Greece Finally Approves Passage of Revamped Gambling Bill

  • First regulated online gambling bill in Greece was approved in September 2018
  • Greek government has dropped license fees from €5m ($5.54m) to €3m ($3.32m)
  • Operators can also exclude GGR from their corporation tax figures
Greek flag printed on key of a keyboard
After months of deliberation, the Greek government has finally approved a new gambling framework. [Image:]

Approved by government

After debating amendments, the Greek government has finally given the green light for the country to launch its first regulated online gambling bill.

While the framework was first approved back in September 2018, the bill needed to move through the European Commission (EC) and Greece’s own House of Representatives.

at the current rate of growth, this could raise an extra €500m ($554m) per year

The gambling passage has been authorized as part of a new ‘Invest in Greece’ package, and much has been made of the potential tax revenue that online gaming could bring.

With a struggling economy, the Syriza party was quick to see the value in the taxation of gambling profits and license fees. They estimated that, at the current rate of growth, this could raise an extra €500m ($554m) per year.

Issues to consider

There were a couple of potential issues that had to be considered, including how random number generated (RNG) games fit into the new framework.

These account for some of the existing operators’ most popular titles.

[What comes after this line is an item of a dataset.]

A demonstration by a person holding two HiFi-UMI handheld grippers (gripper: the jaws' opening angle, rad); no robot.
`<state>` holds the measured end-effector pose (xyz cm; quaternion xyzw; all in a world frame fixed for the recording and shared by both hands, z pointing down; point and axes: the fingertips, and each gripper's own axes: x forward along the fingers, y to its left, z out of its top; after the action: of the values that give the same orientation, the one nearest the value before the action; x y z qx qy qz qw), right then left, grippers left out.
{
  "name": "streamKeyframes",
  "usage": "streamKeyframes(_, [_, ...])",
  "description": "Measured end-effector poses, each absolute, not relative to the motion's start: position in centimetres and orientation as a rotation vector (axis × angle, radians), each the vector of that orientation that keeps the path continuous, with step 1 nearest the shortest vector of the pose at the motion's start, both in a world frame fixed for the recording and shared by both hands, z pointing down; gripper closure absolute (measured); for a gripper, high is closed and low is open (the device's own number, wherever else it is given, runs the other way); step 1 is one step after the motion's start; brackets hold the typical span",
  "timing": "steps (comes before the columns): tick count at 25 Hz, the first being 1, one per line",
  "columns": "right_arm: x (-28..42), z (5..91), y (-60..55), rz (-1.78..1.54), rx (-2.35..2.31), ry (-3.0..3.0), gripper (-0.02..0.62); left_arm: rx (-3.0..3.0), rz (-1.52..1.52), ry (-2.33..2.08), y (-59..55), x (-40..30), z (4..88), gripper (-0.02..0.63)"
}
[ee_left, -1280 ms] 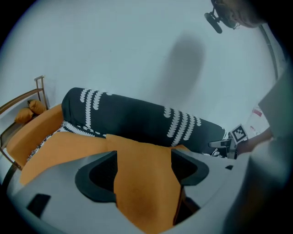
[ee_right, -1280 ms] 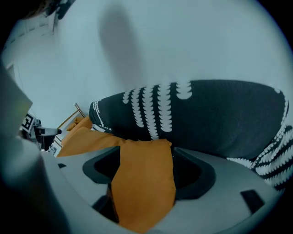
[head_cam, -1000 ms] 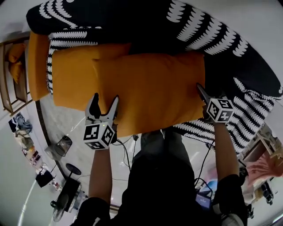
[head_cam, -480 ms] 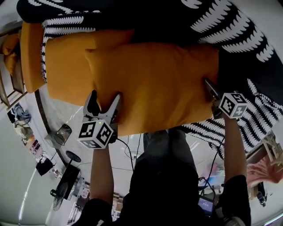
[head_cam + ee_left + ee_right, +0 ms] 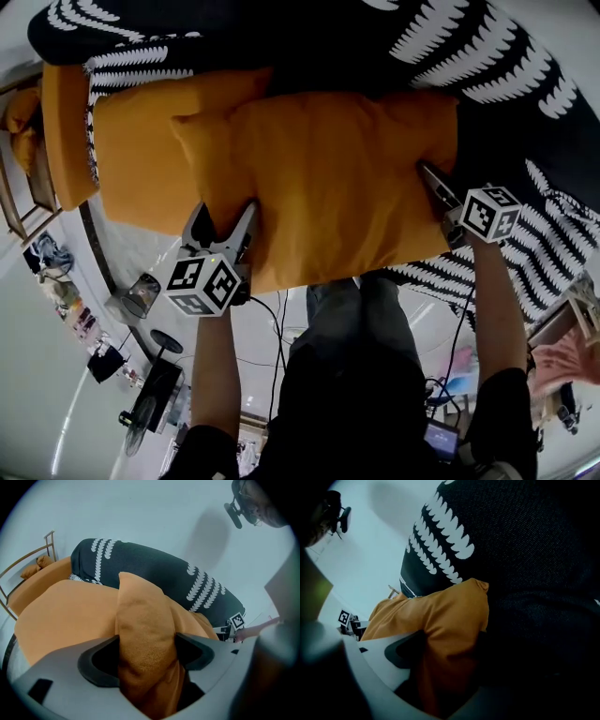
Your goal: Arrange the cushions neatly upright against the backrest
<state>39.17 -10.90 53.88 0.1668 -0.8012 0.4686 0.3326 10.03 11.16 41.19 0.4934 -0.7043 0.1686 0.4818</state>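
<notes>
A large orange cushion (image 5: 328, 187) hangs in front of the sofa's black backrest with white leaf print (image 5: 328, 47). My left gripper (image 5: 225, 223) is shut on the cushion's lower left corner. In the left gripper view the orange fabric (image 5: 140, 634) fills the gap between the jaws. My right gripper (image 5: 434, 190) is shut on the cushion's right edge (image 5: 445, 620), close to the black cover (image 5: 525, 550). Both pairs of jaws have just been closing, with the cushion between them. A second orange cushion (image 5: 141, 159) lies behind it to the left.
An orange pad (image 5: 61, 131) lies on a rail-framed seat (image 5: 28, 559) at the far left. Below the sofa, on the floor, are a standing fan (image 5: 141, 417), cables (image 5: 277, 328) and the person's legs (image 5: 347, 375). Pink cloth (image 5: 562, 366) lies at the lower right.
Both grippers have sunk a little with the cushion held between them. The cushion's left corner now reaches further left over the second cushion. The right gripper has rolled slightly.
</notes>
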Motion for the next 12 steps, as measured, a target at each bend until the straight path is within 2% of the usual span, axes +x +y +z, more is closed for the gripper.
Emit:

They were at the center of controversial conversations last year, when the government considered banning them. With threats of a legal challenge from operators, this issue has now been dropped.

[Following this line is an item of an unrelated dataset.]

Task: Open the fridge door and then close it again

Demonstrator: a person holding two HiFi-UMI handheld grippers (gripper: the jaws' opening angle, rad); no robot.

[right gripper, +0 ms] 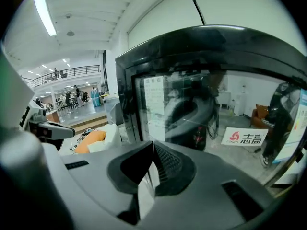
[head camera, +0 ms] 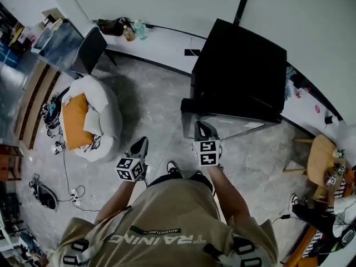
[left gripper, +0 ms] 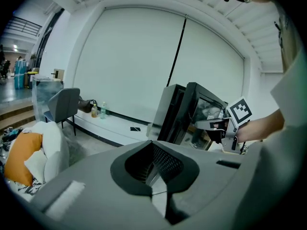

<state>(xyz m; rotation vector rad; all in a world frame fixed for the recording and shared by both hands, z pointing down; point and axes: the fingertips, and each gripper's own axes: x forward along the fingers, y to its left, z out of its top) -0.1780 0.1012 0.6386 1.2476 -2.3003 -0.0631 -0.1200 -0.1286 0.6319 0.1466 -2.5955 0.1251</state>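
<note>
The black fridge (head camera: 239,65) is standing upright against the white wall, long axis vertical, its glass door (right gripper: 201,114) facing the person; whether that door is ajar, I can't tell. Left of the fridge, a white beanbag (head camera: 103,115) is holding an orange cushion (head camera: 75,121). The right gripper (head camera: 203,130) is hovering just before the fridge door, jaws pressed together, empty. The left gripper (head camera: 140,145) is hanging further left, jaws together too, nothing between them. Behind the glass, a dark bottle (right gripper: 199,137) is showing faintly.
</note>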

A total of 24 online gambling operators have been granted a temporary license under a transition stage since 2011. They will now all have to reapply once these temporary licenses end on March 31, 2020.

Taxes and license fees

The cost of these new licenses was originally set at €5m ($5.54m) each. However, following a backlash from operators, the cost of a license has now been dropped to €3m ($3.32m) in the hopes of opening up the competitive market.

Taxes from gross gaming revenue (GGR) will be set at 35% for all license holders. While this has been a previous sticking point for operators, they will have the ability to discount their GGR revenue before a further 20% corporation tax is applied.

The government had previously discussed including a €500,000 deposit for gambling companies undergoing a license review by the Greek Finance Ministry. However, this idea has now been dropped.

Other potential charges that have fallen by the wayside include a 15-20% tax on player winnings above €100 ($110) and €500 ($553) respectively.

Harsher penalties for blacklisted operators

However, there has been one non-negotiable stipulation and that is around blacklisted operators.

Operators who currently find themselves on the Hellenic Gaming Commission’s blacklist and those added to the list in the past 12 months will be banned from applying.

It is currently unknown whether operators placed on the list more than 12 months ago will be exempt from this new rule.